Sabeen Ahmed

Lauren Nisely


Respiration of Bacteria in Soil and Leaf Litter of Coniferous Under Deciduous Trees

Balanced soil is vital for healthy plant life. Plants depend on a nutrient full environment to grow. Without bacteria and fungi to break down organic materials on the surface, the soil would lack the nutrients needed for a healthy environment. Bactria plays a key role in the decomposition process. In one gram of soil, populations of bacteria can range from about 100 million to 3 billion. Soil bacteria thrive in the soil water. The majority of the soil dwelling bacteria is aerobic and goes through cellular respiration to produce energy.

The purpose of our experiment was to determine the rates of the respiration of bacteria in leaf litter and ground soil under different types of trees. We hypothesized that bacteria will respire more in leaf litter than in ground soil. Our methods to perform this experiment were to first collect leaf litter and ground soil under both coniferous and deciduous trees. We collected soil under each type to maintain an experimental control. Using the CO2 probe we tested each soil for output levels of CO2. We did this by taking a sample of each soil and enclosing it in a jar. We ran the test for about eight to ten minutes, graphing the results. Our results showed that CO2 levels were much higher in leaf litter compared to ground soil under both types of trees. This means that more bacteria was present in the leaf litter. This conclusion makes sense because leaf litter contains so much organic material that needs to be decomposed, so more bacteria are present.

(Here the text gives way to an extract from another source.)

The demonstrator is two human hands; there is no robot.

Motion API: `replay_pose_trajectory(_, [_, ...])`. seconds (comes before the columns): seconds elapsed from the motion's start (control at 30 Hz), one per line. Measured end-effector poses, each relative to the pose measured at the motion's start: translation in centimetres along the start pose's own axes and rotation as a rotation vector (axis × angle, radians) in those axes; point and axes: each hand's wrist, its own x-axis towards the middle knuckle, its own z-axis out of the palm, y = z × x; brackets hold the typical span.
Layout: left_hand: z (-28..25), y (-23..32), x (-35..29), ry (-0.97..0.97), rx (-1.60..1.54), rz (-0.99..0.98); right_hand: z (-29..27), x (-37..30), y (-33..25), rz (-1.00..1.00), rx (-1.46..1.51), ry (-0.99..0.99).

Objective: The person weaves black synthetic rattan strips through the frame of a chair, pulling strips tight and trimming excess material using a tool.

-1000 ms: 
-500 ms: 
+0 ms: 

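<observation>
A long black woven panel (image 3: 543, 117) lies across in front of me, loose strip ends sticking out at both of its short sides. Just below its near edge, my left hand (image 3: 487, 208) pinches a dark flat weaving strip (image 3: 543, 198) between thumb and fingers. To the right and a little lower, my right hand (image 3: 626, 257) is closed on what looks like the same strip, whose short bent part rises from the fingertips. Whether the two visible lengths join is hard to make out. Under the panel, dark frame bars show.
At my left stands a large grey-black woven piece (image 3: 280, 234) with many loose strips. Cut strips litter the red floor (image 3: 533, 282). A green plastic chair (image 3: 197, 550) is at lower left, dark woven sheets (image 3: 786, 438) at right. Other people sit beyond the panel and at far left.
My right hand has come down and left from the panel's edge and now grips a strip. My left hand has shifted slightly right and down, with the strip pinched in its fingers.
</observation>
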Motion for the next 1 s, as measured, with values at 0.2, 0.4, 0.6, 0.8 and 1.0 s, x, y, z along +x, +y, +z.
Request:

When testing our data we found that the P value was insignificant because of a small number of samples. Overall, our results were partially consistent with our hypothesis because there were higher numbers of CO2 output in leaf litter. However, our P-value of 0.23645 shows us that the difference of the means of the two variables (21.59 and 2.79) was insignificant. The main problem of our experiment is that we didnŐt collect enough samples to find a big difference in respiration levels of leaf litter and ground soil.

After reviewing our results, we found that the levels of respiration in soil under deciduous trees were generally higher than in soil under coniferous trees. This is most likely because deciduous trees are losing their leaves in the fall season. More leaf litter is present for the bacteria to decompose. This was interesting to us because we did not realize the effects that seasons would have on bacteria. It would be fascinating to see how the amount of bacteria changes due to the difference in seasons. More bacteria would need to be present when more organic material needs to be decomposed.


Works Cited

Soil Life. Wikipedia, The Free Encylopedia. 30 November 2007.